По лагерю тем временем прокатилось беспокойное «Achtung!» Встревоженный Эрих выскочил из конторы.
— Ну, что там еще? Они ведь говорили, что придут в полдень, а сейчас только…
Капо у ворот молча махал ему рукой: скорей сюда. Эрих побежал, дыхание паром вырывалось у него изо рта, на бегу он снял стальные очки, на которые налипли снежинки, и поспешно протирал стекла. «Что случалось?»
Голый человек у ворот еще раз поднял кулак, очень слабо стукнул в ворота и сказал: «Пустите меня домой!» — потом упал в снег и больше не шевелился.
Писарь взялся за ручку и открыл ворота. Немец-часовой по ту сторону ворот знал, что писарь вправе в любое время дня выйти из лагеря в комендатуру, но сейчас, ошеломленный случившимся, сорвал с плеча автомат и прицелился в Эриха:
— Halt! Zuruck!.
Писарь злобно стиснул зубы, но повиновался: у часового были такие ошалелые глаза, что он и в самом деле мог выстрелить. Ворота снова закрылись, часовой вынул свисток и пронзительно засвистел. Часовые на вышках встрепенулись, стволы пулеметов склонились в сторону ворот, из комендатуры выбежал еще один часовой, за ним Дейбель.

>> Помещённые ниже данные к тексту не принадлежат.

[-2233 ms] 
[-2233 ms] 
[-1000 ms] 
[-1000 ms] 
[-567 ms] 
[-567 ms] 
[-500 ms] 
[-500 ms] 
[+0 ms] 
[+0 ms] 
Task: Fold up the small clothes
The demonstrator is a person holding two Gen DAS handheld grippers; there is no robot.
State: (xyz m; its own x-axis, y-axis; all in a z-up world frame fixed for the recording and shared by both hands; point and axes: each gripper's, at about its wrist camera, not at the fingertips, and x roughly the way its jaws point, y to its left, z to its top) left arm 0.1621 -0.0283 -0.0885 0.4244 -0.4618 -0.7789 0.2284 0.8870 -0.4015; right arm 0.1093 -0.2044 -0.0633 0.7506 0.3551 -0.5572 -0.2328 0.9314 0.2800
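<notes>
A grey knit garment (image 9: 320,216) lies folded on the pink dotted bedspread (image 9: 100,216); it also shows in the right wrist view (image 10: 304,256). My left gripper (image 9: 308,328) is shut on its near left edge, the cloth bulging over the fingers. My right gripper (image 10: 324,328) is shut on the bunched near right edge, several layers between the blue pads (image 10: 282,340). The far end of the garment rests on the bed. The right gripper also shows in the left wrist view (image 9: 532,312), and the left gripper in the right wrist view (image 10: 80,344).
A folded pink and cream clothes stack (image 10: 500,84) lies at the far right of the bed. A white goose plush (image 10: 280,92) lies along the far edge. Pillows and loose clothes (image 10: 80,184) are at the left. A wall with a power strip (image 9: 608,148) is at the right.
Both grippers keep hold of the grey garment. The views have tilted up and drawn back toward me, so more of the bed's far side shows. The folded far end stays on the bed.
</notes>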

— Почему тревога? — на бегу кричал он. Одуревший часовой у ворот засвистел снова и только потом стал навытяжку и отрапортовал обершарфюреру о случившемся. Дейбель не растерялся.
— Удвоить караулы на вышках! Вся охрана — в ружье! — крикнул он другому часовому, а дежурному капо у ворот приказал: — Старшего врача сюда!
Капо повернулся направо кругом и заорал во весь голос:
— Старшего врача сюда!
Дейбель кивнул писарю, тот вышел за ворота и наклонился над голым мертвецом.